SCEF (Service Capabilities Exposure Function)

Introduced in version 13 (LTE) of the 3GPP specifications, this function was designed to provide a means of securely displaying the services and functionality provided by 3GPP network interfaces.

SDH (Synchronous Digital Hierarchy)

A physical layer protocol (i.e. a transport protocol) used for time division multiplexing and the subsequent digital transmission of telephony and data in geographical telecommunications networks over optical fiber, electrical cable or radio bridge. Networks that use this physical layer protocol are called SDH networks.

SDK (Software Development Kit)

SDK is a collection of software development tools in an installable package to facilitate the creation of applications.

SDN (Software Defined Networking)

A network virtualization based paradigm that aims to transform traditional networks into flexible and intelligent platforms to respond in real time to bandwidth needs and the dynamic nature of modern applications.

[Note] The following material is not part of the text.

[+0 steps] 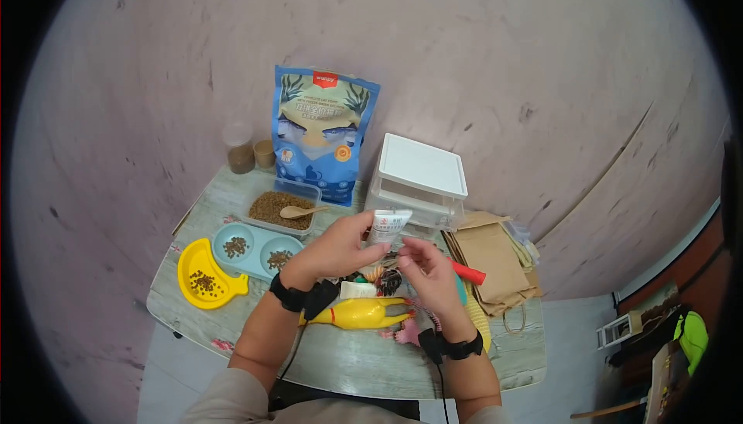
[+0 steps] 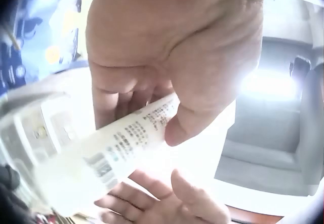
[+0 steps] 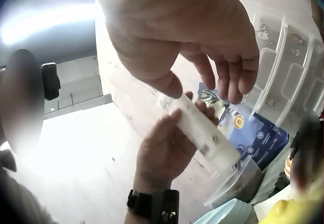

SD WAN (Software Defined WAN)

In the field of networking, SD-WAN (Software Defined WAN) solutions represent an innovation of traditional Wide Area Network solutions and Edge IP Networking, developed to offer advanced connectivity services aimed at business customers. SD-WAN solutions work agnostically from access and WAN transport network technology, using dynamic application-based data routing strongly integrated with Multi-Cloud solutions to link certain value-added services such as WAN optimization, application monitoring and advanced security to connectivity.

Segment Routing (SR)

A technology that simplifies the routing of network traffic using predefined segments contained in packets. SRv6 uses IPv6 addresses to define segments and is ideal for modern, flexible networks, while SR-MPLS is based on MPLS labels and is more suited to existing legacy infrastructure.

Service Discovery

The process of finding and identifying the location of a service, typically performed using a service record or naming service.

Service Exposure

Infrastructure for the exposure of API (Application Programming Interface) functions both to third parties (e.g. business partners) and for internal use.

Service Mesh

A configurable infrastructure layer for applying microservices, which makes communication between service instances flexible, reliable, and fast.

Service Orchestration

Refers to a single, centralized business process runnable through an orchestrator (e.g. a software platform), which coordinates the interaction between various services and is responsible for their invocation and composition, as well as for the management of transactions between individual services. Service Orchestration is often compared to Service Choreography, which instead creates a decentralized approach to service composition, where each of the services that participate in the choreography implement a self-consistent process/workflow.

Service Provider

Someone who offers users (residential or business) a range of content or services under a supply contract.

Universal Service

The guarantee given to all users from a national territory (regardless of their geographical location) that they will be able to use certain electronic communications services at a pre-established quality level and at an affordable price, as an expression and practical application of a fundamental citizen right.

SIP Trunking (Session Initiation Protocol Trunking)

A service offered by a communication service provider that uses the protocol to provide Voice over IP (VoIP) connectivity between a local telephone system and the public switched telephone network (PSTN). SIP is used to connect, manage and terminate a call.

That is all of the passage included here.